As mentioned above, Australia does not currently recognise same sex marriages, so if you are a same sex couple you will not have the option of going down the marriage route. You must go for the Partner visa by de facto – and obviously you will need to qualify under the de facto rules.

Therefore, in conclusion you and your partner should discuss your relationship situation with your Migration Agent to see whether you qualify for either or both of the Partner visa options. If you do qualify for both you should consider what option best suits you situation and your needs.

Will my Thai girlfriend like living in Australia

If you have a Thai girlfriend and want her to visit or live with you in Australia, there are visa options available to suit almost every situation. It is always difficult to say whether she will like living in Australia because every person and every situation is different. However, from my experience over the years in assisting Thai’s to visit or live in Australia with their Australian boyfriends, almost all of the Thai women have enjoyed their experience in Australia and are very happy to be there.

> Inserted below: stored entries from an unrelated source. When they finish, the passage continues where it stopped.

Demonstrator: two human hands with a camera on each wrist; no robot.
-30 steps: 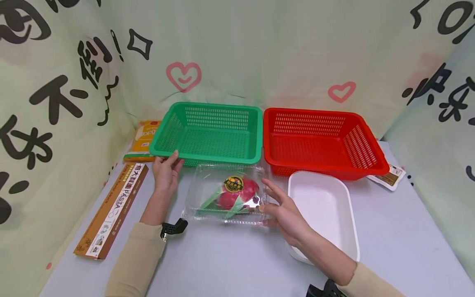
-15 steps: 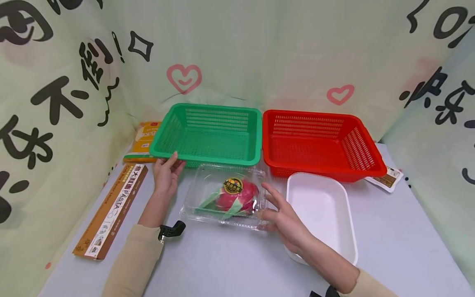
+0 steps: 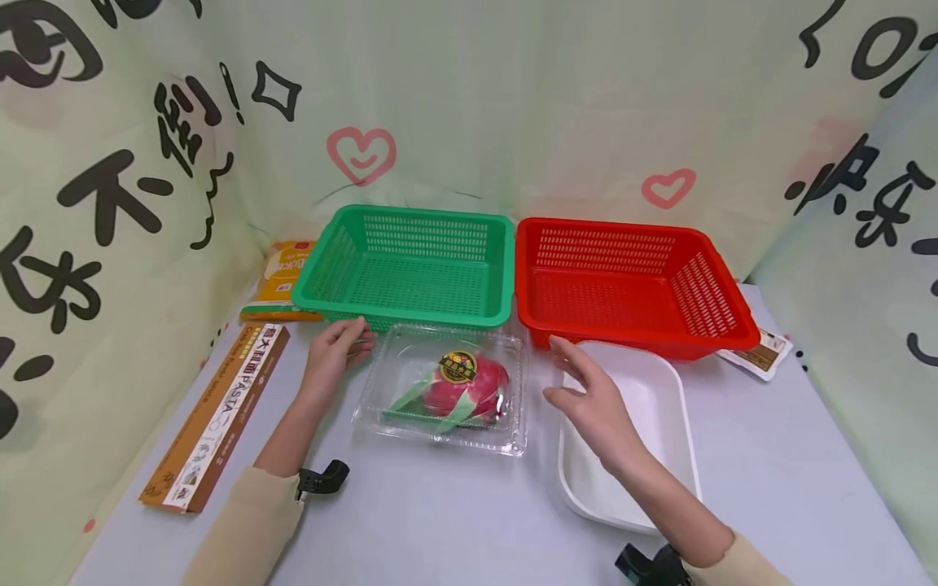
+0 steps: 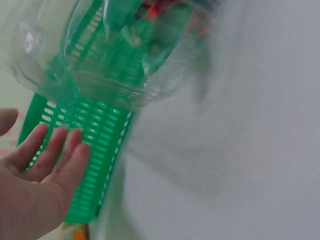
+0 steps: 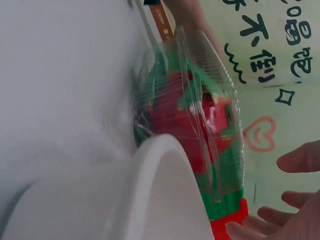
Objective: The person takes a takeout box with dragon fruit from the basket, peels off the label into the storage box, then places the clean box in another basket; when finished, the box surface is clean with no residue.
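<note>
A clear plastic box [image 3: 406, 366] with a round black-and-yellow sticker lies on the table between my hands. Inside it is a dragon fruit [image 3: 479, 387], red with green leaf tips. My left hand [image 3: 333, 358] hovers left of the box, below the front rim of the green basket [image 3: 418, 317]; its fingers are relaxed and hold nothing in the left wrist view. Over the white tray [image 3: 659, 399] is my right hand [image 3: 593, 407], thumb and fingers apart, with nothing in it. In the right wrist view the tray's rim [image 5: 160, 145] stands in front of the box.
The red basket [image 3: 637, 346] stands right of the green one at the back. A pasta box [image 3: 220, 415] lies along the table's left side, a yellow packet [image 3: 286, 273] behind it. Part of a small brown-and-white sachet [image 3: 762, 354] shows beside the red basket.
My right hand has come off the box's right side and moved right over the white tray. My left hand has drawn back slightly from the green basket's rim. The box lies about where it was.
</note>
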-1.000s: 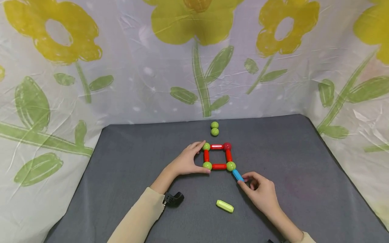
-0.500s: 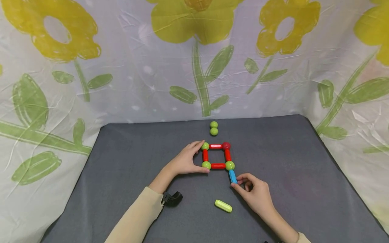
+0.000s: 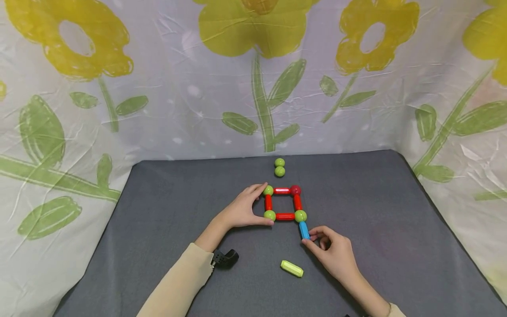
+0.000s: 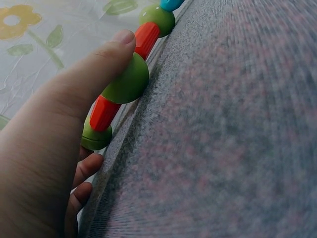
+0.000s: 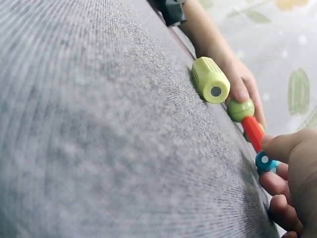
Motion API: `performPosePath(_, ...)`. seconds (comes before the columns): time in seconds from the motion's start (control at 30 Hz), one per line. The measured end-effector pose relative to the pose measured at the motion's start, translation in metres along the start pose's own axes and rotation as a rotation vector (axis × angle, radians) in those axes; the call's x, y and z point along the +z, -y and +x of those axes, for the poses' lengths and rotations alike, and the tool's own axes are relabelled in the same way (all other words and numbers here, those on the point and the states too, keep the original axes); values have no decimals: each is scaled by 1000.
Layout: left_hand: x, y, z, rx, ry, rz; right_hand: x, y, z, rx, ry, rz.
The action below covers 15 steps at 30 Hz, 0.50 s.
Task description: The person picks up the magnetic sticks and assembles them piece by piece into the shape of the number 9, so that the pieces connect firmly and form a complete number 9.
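Note:
On the dark cloth lies a square of red magnetic rods (image 3: 285, 216) joined by green balls (image 3: 300, 215) and one red ball (image 3: 295, 190). My left hand (image 3: 241, 210) holds the square's left side, thumb at the near green ball (image 4: 130, 82) and fingers at the far one. From the near right corner ball a blue magnetic rod (image 3: 304, 230) points toward me, its end right at that ball. My right hand (image 3: 334, 250) pinches this rod between thumb and fingers; in the right wrist view the blue rod's end (image 5: 265, 159) shows a round metal tip.
A loose yellow-green magnetic rod (image 3: 292, 268) lies nearer me, between the two forearms. Beyond the square sit two green balls (image 3: 279, 171), one behind the other. A flower-printed sheet (image 3: 178, 88) stands along the back and sides of the table (image 3: 166, 185).
The blue rod's near end has swung left with my right hand, so the rod now points more straight toward me. My left hand and the square stay put.

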State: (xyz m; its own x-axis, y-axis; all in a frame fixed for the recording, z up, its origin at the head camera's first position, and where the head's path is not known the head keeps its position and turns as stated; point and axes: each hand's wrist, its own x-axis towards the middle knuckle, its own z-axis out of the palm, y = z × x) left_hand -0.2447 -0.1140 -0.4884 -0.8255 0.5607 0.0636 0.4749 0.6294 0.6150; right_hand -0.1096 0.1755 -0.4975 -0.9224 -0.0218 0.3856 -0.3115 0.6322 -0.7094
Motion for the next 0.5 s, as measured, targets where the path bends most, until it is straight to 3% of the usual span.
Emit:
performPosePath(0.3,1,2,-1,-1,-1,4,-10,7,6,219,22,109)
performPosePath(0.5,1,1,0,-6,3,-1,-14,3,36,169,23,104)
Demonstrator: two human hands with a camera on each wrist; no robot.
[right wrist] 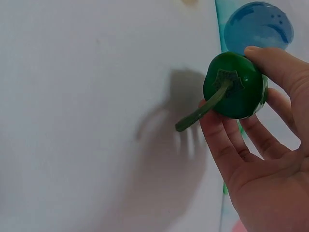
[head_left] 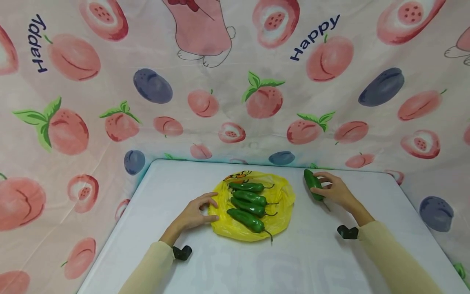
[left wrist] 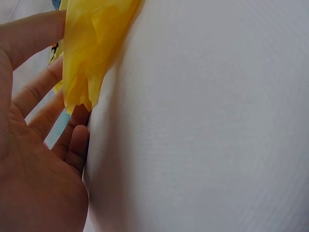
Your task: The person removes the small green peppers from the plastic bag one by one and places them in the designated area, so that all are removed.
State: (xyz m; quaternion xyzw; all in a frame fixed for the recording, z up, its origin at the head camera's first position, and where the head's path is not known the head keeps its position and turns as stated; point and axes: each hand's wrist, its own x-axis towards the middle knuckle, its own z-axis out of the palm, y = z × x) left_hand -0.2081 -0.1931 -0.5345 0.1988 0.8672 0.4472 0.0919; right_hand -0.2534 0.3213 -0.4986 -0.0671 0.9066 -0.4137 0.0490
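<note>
green, glossy skin is seen between the thumb and fingers of the right hand (head_left: 338,192), where a long pepper (head_left: 313,185) is pinched by its sides. its stem is pointed back past those fingers, towards the body, and its tip is turned away from them, towards the far edge of the white table (head_left: 312,257). a shadow is cast on the table beside the fingers; whether the surface is touched by the pepper cannot be told.

a yellow plastic bag (head_left: 282,204) is touched at its edge by the left hand (head_left: 192,212), whose fingers are spread, with the thumb set well apart from the forefinger. some of these fingertips are hidden behind the plastic in the left wrist view, so whether any of it is pinched cannot be told. just beyond them, on the bag, four more green peppers (head_left: 249,207) are laid side by side, their stems pointed away from the left fingers. past both sets of fingertips, a fruit-printed cloth (head_left: 235,77) is seen behind the table.
</note>
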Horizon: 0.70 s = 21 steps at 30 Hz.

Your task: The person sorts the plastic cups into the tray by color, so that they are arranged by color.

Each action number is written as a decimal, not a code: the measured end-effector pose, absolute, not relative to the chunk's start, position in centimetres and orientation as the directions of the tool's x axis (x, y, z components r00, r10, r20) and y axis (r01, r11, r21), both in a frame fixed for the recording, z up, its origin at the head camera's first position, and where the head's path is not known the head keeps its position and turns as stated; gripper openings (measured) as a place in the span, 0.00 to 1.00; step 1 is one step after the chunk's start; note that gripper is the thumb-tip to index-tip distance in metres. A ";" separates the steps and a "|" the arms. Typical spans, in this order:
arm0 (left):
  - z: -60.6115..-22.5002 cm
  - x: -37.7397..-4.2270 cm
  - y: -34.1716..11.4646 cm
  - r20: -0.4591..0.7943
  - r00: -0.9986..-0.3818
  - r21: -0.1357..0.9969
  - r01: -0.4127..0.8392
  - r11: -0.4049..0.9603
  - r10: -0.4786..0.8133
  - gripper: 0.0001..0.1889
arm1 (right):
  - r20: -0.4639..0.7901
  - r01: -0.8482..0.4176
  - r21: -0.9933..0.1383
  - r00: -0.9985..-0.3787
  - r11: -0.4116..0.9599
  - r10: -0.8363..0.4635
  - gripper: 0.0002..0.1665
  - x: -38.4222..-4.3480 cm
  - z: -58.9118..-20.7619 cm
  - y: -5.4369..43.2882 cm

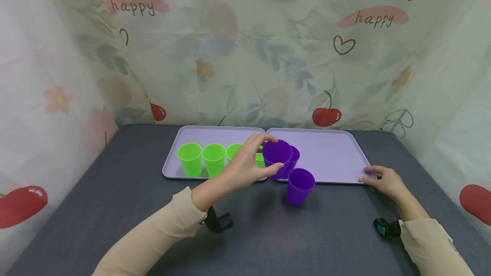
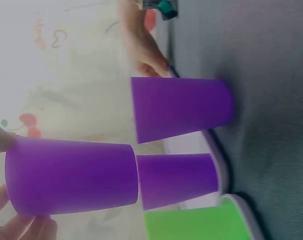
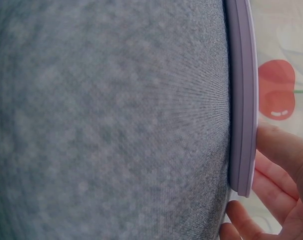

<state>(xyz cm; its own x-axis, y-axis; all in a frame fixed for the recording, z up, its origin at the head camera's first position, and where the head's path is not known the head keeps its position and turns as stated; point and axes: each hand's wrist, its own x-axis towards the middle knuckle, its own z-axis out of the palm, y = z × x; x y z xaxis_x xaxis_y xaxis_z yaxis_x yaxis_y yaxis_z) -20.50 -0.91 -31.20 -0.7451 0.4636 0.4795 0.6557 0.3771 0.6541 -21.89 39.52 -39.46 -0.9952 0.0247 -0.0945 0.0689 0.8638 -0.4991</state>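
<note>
My left hand (image 1: 251, 156) grips a purple cup (image 1: 276, 153) near its rim, thumb on the near side and fingers on the far side. In the left wrist view this held cup (image 2: 74, 176) appears apart from the table. Just behind it, a second purple cup (image 1: 294, 156) stands at the left end of the right-hand lilac tray (image 1: 326, 156). A third purple cup (image 1: 300, 186) is upright on the table before that tray. My right hand (image 1: 387, 181) holds the tray's near right corner, thumb and fingers at the rim (image 3: 244, 100).
Several green cups (image 1: 189, 159) stand in a row on the left lilac tray (image 1: 174, 156), partly hidden by my left hand. Both trays sit side by side at the back of the dark grey table (image 1: 115, 208). A patterned curtain (image 1: 238, 76) hangs behind, with a thin cable (image 1: 400, 120) at back right.
</note>
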 end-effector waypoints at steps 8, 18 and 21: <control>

I always think that, if possible, it is very important that when you are considering for your Thai girlfriend to live permanently with you in Australia, that you first bring her out for a visit. This will allow her to experience a taste of what Australia is like – the lifestyle, the weather and much more. You can also see what life might be like together when you are in normal daily routine of very possibly you working full-time and her staying at home. Of course, if your Thai girlfriend does eventually apply for an is granted a permanent visa, she will be able to work, and that might also change the dynamic.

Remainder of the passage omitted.